DATA SHOWN Start Marker
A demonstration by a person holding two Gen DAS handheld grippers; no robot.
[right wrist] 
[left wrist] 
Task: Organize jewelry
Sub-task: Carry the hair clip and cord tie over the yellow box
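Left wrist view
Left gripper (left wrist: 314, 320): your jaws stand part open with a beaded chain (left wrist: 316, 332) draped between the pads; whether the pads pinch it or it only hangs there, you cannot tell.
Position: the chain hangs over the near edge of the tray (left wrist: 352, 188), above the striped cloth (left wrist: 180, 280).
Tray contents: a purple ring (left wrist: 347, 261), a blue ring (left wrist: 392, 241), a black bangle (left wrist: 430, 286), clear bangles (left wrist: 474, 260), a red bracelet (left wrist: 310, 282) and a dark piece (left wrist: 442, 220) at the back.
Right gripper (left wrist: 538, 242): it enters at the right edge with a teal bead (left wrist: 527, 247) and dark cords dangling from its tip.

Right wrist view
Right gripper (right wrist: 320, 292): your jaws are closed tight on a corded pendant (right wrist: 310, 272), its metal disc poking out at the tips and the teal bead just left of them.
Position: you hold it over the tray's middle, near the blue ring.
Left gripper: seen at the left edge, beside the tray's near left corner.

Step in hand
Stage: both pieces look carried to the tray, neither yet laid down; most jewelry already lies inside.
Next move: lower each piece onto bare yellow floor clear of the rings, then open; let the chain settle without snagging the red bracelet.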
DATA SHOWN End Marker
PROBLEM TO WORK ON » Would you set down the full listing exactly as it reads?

SOLUTION »
A demonstration by a person holding two Gen DAS handheld grippers; no robot.
[right wrist] 
[left wrist] 
Task: Organize jewelry
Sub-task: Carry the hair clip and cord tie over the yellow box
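Left wrist view
Left gripper (left wrist: 314, 320): your jaws stand part open with a beaded chain (left wrist: 316, 332) draped between the pads; whether the pads pinch it or it only hangs there, you cannot tell.
Position: the chain hangs over the near edge of the tray (left wrist: 352, 188), above the striped cloth (left wrist: 180, 280).
Tray contents: a purple ring (left wrist: 347, 261), a blue ring (left wrist: 392, 241), a black bangle (left wrist: 430, 286), clear bangles (left wrist: 474, 260), a red bracelet (left wrist: 310, 282) and a dark piece (left wrist: 442, 220) at the back.
Right gripper (left wrist: 538, 242): it enters at the right edge with a teal bead (left wrist: 527, 247) and dark cords dangling from its tip.

Right wrist view
Right gripper (right wrist: 320, 292): your jaws are closed tight on a corded pendant (right wrist: 310, 272), its metal disc poking out at the tips and the teal bead just left of them.
Position: you hold it over the tray's middle, near the blue ring.
Left gripper: seen at the left edge, beside the tray's near left corner.

Step in hand
Stage: both pieces look carried to the tray, neither yet laid down; most jewelry already lies inside.
Next move: lower each piece onto bare yellow floor clear of the rings, then open; let the chain settle without snagging the red bracelet.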

What was requested is fully covered by this answer.